Write the records below out again. Match them exactly.
==== Working data ====
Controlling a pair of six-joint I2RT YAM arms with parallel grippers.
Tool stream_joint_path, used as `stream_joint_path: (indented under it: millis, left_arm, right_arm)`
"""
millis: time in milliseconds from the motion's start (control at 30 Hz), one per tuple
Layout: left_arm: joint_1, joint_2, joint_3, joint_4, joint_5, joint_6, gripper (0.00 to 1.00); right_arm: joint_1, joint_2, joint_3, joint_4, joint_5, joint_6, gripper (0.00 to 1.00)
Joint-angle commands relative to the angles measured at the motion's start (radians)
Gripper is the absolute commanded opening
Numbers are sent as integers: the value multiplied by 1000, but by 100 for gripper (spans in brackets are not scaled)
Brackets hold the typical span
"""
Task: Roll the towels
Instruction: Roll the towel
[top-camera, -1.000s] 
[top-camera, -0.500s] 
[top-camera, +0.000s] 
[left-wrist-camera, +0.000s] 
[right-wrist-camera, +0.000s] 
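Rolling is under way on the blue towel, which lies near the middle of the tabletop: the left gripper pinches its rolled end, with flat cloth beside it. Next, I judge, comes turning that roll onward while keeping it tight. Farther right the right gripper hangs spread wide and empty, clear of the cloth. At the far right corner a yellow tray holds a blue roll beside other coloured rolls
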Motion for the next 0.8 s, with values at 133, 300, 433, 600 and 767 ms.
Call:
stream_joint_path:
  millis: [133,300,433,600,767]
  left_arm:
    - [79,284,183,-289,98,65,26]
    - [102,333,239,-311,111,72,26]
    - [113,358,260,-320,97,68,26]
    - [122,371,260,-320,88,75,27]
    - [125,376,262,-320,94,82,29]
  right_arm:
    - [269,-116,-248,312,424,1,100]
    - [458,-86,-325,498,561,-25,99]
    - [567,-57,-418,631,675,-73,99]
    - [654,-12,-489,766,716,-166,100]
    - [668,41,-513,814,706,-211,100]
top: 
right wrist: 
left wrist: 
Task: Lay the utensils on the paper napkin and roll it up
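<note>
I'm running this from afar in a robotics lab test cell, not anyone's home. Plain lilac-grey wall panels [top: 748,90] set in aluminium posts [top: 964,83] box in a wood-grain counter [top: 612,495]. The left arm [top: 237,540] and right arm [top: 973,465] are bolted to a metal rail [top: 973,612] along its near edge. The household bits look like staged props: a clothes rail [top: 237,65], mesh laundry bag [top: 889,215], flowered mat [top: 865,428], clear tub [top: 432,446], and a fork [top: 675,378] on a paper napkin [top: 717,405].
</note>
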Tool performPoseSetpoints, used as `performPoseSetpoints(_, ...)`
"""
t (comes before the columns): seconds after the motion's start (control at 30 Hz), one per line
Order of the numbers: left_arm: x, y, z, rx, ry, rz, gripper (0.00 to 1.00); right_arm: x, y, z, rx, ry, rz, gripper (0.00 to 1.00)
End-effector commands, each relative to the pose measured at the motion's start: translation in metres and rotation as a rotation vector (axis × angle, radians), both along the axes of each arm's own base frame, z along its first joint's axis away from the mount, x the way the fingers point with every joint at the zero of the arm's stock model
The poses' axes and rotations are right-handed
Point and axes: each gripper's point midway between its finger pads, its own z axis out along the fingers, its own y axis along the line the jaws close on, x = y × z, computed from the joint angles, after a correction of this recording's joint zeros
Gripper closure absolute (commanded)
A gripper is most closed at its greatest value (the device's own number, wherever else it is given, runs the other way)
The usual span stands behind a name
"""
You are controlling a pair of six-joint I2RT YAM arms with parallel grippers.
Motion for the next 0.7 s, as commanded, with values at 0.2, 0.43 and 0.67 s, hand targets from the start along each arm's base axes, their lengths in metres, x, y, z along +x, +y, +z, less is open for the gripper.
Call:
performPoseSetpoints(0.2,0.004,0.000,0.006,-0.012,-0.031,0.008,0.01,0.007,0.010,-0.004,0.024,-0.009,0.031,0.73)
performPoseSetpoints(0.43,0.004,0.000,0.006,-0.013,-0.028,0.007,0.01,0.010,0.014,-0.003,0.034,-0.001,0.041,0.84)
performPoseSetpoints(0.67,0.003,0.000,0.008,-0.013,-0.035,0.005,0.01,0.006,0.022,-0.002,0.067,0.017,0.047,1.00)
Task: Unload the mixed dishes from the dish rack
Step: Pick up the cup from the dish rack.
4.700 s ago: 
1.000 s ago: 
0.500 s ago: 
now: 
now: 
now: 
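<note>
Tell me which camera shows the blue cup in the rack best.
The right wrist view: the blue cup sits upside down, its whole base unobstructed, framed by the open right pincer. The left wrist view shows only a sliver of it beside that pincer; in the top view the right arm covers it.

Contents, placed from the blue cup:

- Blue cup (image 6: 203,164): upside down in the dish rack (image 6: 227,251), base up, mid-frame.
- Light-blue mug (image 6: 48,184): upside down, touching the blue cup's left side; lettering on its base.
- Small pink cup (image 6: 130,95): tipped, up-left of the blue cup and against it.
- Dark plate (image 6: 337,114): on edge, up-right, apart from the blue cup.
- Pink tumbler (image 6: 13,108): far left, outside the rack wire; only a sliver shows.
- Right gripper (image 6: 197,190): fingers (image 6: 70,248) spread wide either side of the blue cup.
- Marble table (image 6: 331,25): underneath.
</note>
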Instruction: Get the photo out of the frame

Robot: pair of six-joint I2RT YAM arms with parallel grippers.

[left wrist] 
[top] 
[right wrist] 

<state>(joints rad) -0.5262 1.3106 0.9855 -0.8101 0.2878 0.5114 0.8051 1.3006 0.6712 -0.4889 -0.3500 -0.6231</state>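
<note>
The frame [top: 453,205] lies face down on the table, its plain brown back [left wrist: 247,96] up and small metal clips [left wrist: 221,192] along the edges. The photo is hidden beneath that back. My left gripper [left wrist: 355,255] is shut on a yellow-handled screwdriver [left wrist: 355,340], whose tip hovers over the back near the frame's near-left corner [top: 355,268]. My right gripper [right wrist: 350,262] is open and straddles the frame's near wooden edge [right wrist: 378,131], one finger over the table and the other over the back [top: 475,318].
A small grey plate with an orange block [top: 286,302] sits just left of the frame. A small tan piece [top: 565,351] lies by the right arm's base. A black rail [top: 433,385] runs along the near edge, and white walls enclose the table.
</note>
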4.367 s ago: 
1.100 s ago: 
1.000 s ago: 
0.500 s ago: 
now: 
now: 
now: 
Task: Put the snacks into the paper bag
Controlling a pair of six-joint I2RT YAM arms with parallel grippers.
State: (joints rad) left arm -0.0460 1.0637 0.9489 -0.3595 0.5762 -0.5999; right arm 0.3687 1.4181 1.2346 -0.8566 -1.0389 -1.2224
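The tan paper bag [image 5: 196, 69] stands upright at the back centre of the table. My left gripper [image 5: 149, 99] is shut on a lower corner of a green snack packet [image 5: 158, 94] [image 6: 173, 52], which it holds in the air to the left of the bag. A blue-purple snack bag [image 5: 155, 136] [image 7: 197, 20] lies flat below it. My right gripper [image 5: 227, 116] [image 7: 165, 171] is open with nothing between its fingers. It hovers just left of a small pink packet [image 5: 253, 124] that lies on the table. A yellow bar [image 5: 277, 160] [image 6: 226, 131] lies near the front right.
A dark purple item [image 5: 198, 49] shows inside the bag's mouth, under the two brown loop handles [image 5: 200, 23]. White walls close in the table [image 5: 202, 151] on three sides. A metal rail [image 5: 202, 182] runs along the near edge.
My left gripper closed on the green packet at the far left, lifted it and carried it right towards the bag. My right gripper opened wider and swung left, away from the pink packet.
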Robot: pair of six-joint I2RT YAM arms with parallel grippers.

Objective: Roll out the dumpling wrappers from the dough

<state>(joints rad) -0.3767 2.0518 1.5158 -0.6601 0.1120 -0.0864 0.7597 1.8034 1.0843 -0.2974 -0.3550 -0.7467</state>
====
▸ **Task solution**
Controlling a pair of six-joint I2RT YAM arms with parallel grippers.
Tool stream_joint_path, used as `stream_joint_path: (indented under it: millis, left_arm, right_arm)`
"""
millis: time in milliseconds from the motion's start (control at 30 Hz), one per tuple
Layout: left_arm: joint_1, joint_2, joint_3, joint_4, joint_5, joint_6, gripper (0.00 to 1.00); right_arm: joint_1, joint_2, joint_3, joint_4, joint_5, joint_6, gripper (0.00 to 1.00)
Joint-angle commands relative to the angles measured at the motion's start (radians)
Gripper is the absolute commanded opening
Numbers are sent as integers: the value multiplied by 1000, but by 100 for gripper (spans in brackets are not scaled)
Brackets hold the typical span
"""
Task: Roll the towels
Instruction: Roll the towel
[top-camera, -1.000s] 
[top-camera, -0.500s] 
[top-camera, +0.000s] 
[left-wrist-camera, +0.000s] 
[right-wrist-camera, +0.000s] 
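Rolling is under way on the blue towel, which lies near the middle of the tabletop: the left gripper pinches its rolled end, with flat cloth beside it. Next, I judge, comes turning that roll onward while keeping it tight. Farther right the right gripper hangs spread wide and empty, clear of the cloth. At the far right corner a yellow tray holds a blue roll beside other coloured rolls
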Motion for the next 0.8 s, with values at 133, 300, 433, 600 and 767 ms.
Call:
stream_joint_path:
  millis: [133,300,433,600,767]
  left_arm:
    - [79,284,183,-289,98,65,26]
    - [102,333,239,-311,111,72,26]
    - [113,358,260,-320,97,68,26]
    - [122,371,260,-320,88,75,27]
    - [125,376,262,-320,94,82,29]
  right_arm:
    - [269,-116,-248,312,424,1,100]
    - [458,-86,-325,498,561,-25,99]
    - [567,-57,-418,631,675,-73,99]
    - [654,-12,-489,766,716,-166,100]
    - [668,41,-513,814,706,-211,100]
top: 
right wrist: 
left wrist: 
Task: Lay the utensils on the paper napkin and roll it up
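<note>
I'm running this from afar in a robotics lab test cell, not anyone's home. Plain lilac-grey wall panels [top: 748,90] set in aluminium posts [top: 964,83] box in a wood-grain counter [top: 612,495]. The left arm [top: 237,540] and right arm [top: 973,465] are bolted to a metal rail [top: 973,612] along its near edge. The household bits look like staged props: a clothes rail [top: 237,65], mesh laundry bag [top: 889,215], flowered mat [top: 865,428], clear tub [top: 432,446], and a fork [top: 675,378] on a paper napkin [top: 717,405].
</note>
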Tool performPoseSetpoints, used as `performPoseSetpoints(_, ...)`
"""
t (comes before the columns): seconds after the motion's start (control at 30 Hz), one per line
Order of the numbers: left_arm: x, y, z, rx, ry, rz, gripper (0.00 to 1.00); right_arm: x, y, z, rx, ry, rz, gripper (0.00 to 1.00)
End-effector commands, each relative to the pose measured at the motion's start: translation in metres and rotation as a rotation vector (axis × angle, radians), both along the axes of each arm's own base frame, z along its first joint's axis away from the mount, x the way the fingers point with every joint at the zero of the arm's stock model
The poses' axes and rotations are right-handed
Point and axes: each gripper's point midway between its finger pads, its own z axis out along the fingers, its own y axis along the line the jaws close on, x = y × z, computed from the joint angles, after a correction of this recording's joint zeros
Gripper closure absolute (commanded)
A gripper is most closed at its greatest value (the device's own number, wherever else it is given, runs the other way)
The usual span stands behind a name
"""
You are controlling a pair of six-joint I2RT YAM arms with parallel grippers.
Motion for the next 0.7 s, as commanded, with values at 0.2, 0.43 and 0.67 s, hand targets from the start along each arm's base axes, their lengths in metres, x, y, z along +x, +y, +z, less is open for the gripper.
Call:
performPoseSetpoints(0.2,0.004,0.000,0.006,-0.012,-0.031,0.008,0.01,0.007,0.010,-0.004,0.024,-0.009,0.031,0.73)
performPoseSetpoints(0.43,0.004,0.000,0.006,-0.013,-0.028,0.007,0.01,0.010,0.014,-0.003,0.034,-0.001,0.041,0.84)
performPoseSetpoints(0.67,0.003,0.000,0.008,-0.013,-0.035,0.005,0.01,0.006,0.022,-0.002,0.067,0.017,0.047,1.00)
Task: Unload the mixed dishes from the dish rack
Step: Pick up the cup from the dish rack.
4.700 s ago: 
1.000 s ago: 
0.500 s ago: 
now: 
now: 
now: 
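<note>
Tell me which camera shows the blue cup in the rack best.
The right wrist view: the blue cup sits upside down, its whole base unobstructed, framed by the open right pincer. The left wrist view shows only a sliver of it beside that pincer; in the top view the right arm covers it.

Contents, placed from the blue cup:

- Blue cup (image 6: 203,164): upside down in the dish rack (image 6: 227,251), base up, mid-frame.
- Light-blue mug (image 6: 48,184): upside down, touching the blue cup's left side; lettering on its base.
- Small pink cup (image 6: 130,95): tipped, up-left of the blue cup and against it.
- Dark plate (image 6: 337,114): on edge, up-right, apart from the blue cup.
- Pink tumbler (image 6: 13,108): far left, outside the rack wire; only a sliver shows.
- Right gripper (image 6: 197,190): fingers (image 6: 70,248) spread wide either side of the blue cup.
- Marble table (image 6: 331,25): underneath.
</note>
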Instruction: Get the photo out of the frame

Robot: pair of six-joint I2RT YAM arms with parallel grippers.

[left wrist] 
[top] 
[right wrist] 

<state>(joints rad) -0.5262 1.3106 0.9855 -0.8101 0.2878 0.5114 0.8051 1.3006 0.6712 -0.4889 -0.3500 -0.6231</state>
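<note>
The frame [top: 453,205] lies face down on the table, its plain brown back [left wrist: 247,96] up and small metal clips [left wrist: 221,192] along the edges. The photo is hidden beneath that back. My left gripper [left wrist: 355,255] is shut on a yellow-handled screwdriver [left wrist: 355,340], whose tip hovers over the back near the frame's near-left corner [top: 355,268]. My right gripper [right wrist: 350,262] is open and straddles the frame's near wooden edge [right wrist: 378,131], one finger over the table and the other over the back [top: 475,318].
A small grey plate with an orange block [top: 286,302] sits just left of the frame. A small tan piece [top: 565,351] lies by the right arm's base. A black rail [top: 433,385] runs along the near edge, and white walls enclose the table.
</note>
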4.367 s ago: 
1.100 s ago: 
1.000 s ago: 
0.500 s ago: 
now: 
now: 
now: 
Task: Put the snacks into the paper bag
Controlling a pair of six-joint I2RT YAM arms with parallel grippers.
State: (joints rad) left arm -0.0460 1.0637 0.9489 -0.3595 0.5762 -0.5999; right arm 0.3687 1.4181 1.2346 -0.8566 -1.0389 -1.2224
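The tan paper bag [image 5: 196, 69] stands upright at the back centre of the table. My left gripper [image 5: 149, 99] is shut on a lower corner of a green snack packet [image 5: 158, 94] [image 6: 173, 52], which it holds in the air to the left of the bag. A blue-purple snack bag [image 5: 155, 136] [image 7: 197, 20] lies flat below it. My right gripper [image 5: 227, 116] [image 7: 165, 171] is open with nothing between its fingers. It hovers just left of a small pink packet [image 5: 253, 124] that lies on the table. A yellow bar [image 5: 277, 160] [image 6: 226, 131] lies near the front right.
A dark purple item [image 5: 198, 49] shows inside the bag's mouth, under the two brown loop handles [image 5: 200, 23]. White walls close in the table [image 5: 202, 151] on three sides. A metal rail [image 5: 202, 182] runs along the near edge.
My left gripper closed on the green packet at the far left, lifted it and carried it right towards the bag. My right gripper opened wider and swung left, away from the pink packet.
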Robot: pair of six-joint I2RT YAM arms with parallel grippers.

Objective: Roll out the dumpling wrappers from the dough

<state>(joints rad) -0.3767 2.0518 1.5158 -0.6601 0.1120 -0.0864 0.7597 1.8034 1.0843 -0.2974 -0.3550 -0.7467</state>

The output has nothing more to it.